Show, in full, each line of the data that contains "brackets".

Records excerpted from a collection
§ §

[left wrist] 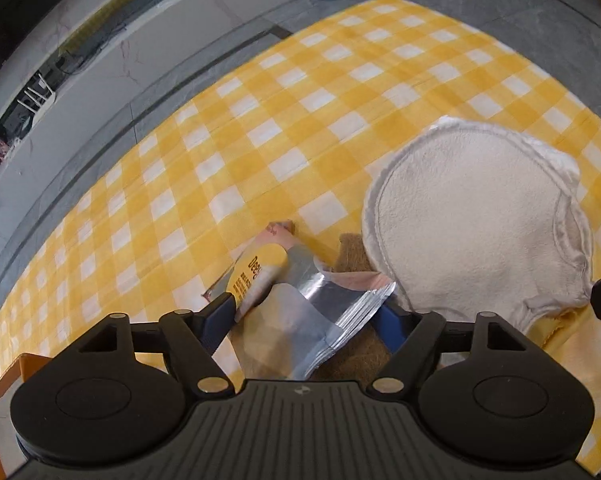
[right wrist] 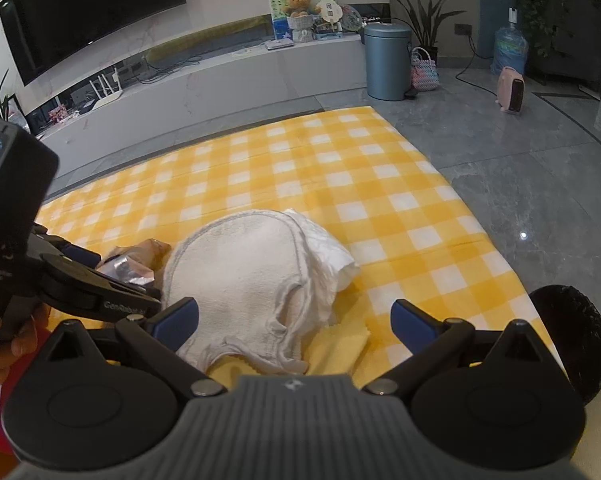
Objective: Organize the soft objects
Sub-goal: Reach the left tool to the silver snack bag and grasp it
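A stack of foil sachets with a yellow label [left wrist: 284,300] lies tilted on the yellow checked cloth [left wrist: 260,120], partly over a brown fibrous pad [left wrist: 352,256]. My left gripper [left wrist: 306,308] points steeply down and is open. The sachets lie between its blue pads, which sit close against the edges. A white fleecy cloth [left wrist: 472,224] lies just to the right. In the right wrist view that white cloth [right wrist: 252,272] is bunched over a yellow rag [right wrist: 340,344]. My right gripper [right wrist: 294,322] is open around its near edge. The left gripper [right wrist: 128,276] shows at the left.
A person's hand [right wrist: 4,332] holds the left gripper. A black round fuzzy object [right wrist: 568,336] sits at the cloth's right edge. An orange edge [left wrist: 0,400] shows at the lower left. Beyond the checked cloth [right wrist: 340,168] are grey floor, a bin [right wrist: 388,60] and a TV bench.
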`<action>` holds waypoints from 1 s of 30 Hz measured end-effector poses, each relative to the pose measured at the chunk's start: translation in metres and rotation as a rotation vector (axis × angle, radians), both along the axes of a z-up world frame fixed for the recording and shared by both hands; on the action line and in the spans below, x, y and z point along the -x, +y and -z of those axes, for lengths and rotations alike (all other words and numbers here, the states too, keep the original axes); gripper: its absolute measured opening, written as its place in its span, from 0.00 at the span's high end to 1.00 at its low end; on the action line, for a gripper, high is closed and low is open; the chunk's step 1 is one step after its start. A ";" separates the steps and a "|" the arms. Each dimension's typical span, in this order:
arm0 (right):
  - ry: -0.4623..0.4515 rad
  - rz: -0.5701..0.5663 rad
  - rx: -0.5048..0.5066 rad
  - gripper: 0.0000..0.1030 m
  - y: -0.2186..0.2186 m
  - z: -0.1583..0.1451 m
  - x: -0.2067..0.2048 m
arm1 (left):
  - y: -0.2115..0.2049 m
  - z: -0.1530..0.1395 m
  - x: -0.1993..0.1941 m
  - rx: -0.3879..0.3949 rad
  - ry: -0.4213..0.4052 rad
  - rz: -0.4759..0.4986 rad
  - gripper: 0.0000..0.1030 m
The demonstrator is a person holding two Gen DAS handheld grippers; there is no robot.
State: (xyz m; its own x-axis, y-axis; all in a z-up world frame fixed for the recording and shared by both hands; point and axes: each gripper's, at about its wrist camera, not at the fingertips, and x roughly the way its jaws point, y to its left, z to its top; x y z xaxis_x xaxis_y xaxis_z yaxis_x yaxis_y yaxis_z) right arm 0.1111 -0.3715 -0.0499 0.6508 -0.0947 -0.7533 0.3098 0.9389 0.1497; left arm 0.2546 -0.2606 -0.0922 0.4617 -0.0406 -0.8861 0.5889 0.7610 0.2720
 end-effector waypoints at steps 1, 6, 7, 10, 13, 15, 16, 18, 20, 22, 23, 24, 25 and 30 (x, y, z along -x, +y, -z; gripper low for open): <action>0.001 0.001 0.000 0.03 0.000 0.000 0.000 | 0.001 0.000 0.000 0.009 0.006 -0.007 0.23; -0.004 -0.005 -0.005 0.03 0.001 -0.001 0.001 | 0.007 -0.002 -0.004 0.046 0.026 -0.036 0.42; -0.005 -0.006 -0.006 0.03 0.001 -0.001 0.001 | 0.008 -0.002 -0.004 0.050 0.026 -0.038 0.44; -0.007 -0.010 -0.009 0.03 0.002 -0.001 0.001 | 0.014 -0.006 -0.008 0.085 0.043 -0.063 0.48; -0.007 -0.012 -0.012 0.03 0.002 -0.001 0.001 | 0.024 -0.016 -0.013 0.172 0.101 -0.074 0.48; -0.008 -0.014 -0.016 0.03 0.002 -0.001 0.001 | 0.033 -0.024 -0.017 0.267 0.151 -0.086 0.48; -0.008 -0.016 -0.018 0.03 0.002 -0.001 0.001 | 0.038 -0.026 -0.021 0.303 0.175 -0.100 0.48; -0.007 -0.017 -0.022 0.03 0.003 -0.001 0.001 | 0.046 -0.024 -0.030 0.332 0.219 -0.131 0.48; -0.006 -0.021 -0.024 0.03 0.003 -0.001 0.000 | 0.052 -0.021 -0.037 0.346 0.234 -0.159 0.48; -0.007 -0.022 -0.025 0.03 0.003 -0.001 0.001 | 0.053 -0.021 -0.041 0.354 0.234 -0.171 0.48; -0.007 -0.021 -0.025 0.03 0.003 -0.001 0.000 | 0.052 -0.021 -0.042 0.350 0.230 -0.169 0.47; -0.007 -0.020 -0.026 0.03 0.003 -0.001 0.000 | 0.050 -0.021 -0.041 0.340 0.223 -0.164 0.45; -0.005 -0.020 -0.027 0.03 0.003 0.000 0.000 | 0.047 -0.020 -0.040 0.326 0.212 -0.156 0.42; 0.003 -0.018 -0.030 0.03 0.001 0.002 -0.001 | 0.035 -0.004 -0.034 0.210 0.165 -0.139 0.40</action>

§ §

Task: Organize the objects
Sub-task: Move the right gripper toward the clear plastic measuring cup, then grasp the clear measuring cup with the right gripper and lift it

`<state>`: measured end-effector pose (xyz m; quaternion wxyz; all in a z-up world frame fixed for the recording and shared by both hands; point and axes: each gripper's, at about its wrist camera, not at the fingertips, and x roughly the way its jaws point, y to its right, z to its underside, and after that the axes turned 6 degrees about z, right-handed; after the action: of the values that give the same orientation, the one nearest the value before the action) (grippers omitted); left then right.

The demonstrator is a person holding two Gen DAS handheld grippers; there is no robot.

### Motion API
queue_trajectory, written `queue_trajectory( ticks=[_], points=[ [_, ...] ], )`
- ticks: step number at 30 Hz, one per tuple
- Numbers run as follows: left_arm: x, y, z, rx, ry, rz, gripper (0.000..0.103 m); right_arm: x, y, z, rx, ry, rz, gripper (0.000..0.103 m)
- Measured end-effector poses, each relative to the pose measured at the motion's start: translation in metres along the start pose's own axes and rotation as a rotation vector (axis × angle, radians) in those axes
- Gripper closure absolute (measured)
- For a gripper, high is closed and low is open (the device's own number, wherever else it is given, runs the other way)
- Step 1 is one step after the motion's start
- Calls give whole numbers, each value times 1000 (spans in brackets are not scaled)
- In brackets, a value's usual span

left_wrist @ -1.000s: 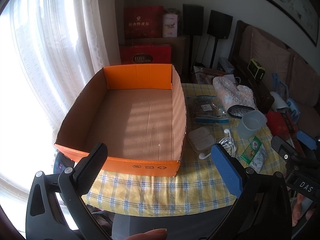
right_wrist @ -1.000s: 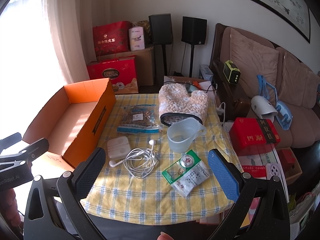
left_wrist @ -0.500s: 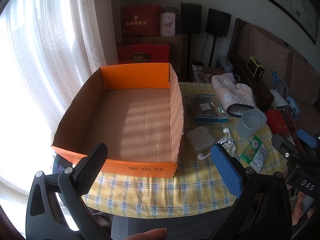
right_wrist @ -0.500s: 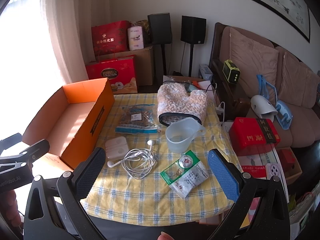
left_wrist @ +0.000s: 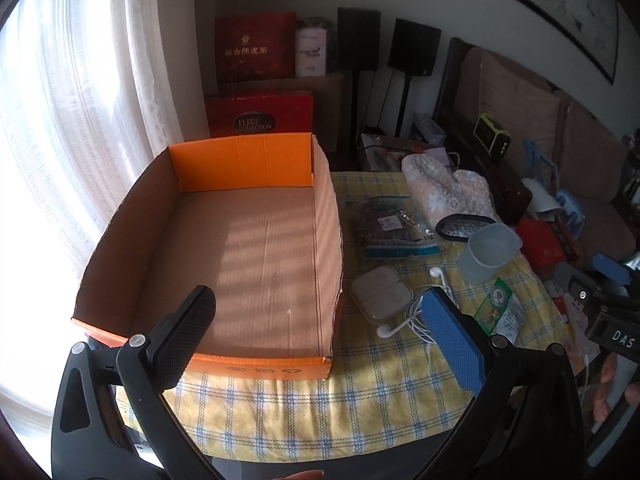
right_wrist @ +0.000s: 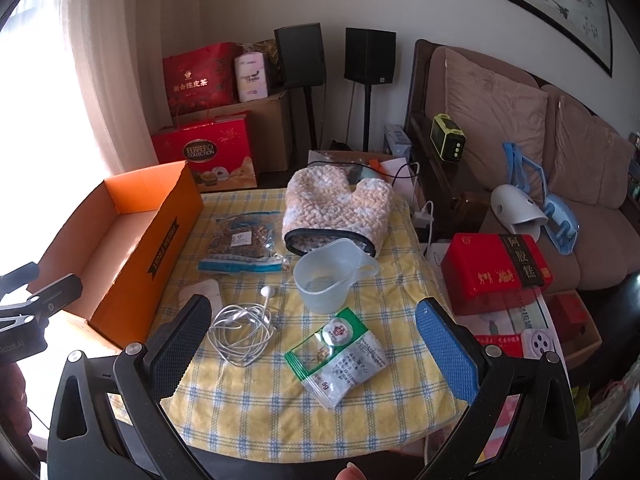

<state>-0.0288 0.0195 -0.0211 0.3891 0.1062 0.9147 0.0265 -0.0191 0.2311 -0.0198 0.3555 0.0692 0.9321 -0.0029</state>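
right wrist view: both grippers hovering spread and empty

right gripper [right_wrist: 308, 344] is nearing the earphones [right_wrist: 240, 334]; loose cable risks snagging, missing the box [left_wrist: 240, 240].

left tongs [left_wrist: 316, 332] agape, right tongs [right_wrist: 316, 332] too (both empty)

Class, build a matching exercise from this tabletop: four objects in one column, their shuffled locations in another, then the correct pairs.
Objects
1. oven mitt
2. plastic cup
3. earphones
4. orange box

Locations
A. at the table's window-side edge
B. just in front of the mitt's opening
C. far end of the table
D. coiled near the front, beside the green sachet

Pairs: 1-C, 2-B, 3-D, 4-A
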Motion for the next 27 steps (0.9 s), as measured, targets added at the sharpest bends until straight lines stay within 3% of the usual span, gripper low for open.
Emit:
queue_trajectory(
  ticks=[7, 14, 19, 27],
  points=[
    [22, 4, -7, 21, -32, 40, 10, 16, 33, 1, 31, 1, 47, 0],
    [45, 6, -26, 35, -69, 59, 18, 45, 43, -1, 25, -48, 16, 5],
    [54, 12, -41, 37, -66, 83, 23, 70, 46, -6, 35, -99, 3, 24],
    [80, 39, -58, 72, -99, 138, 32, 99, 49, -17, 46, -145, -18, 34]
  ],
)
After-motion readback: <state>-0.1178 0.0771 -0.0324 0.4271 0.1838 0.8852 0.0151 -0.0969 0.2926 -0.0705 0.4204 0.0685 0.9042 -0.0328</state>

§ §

▶ [SOLUTION TO THIS EXERCISE]:
- Calls give whole numbers, each value times 1000 (spans in brackets are not scaled)
- In brackets, a value's usual span

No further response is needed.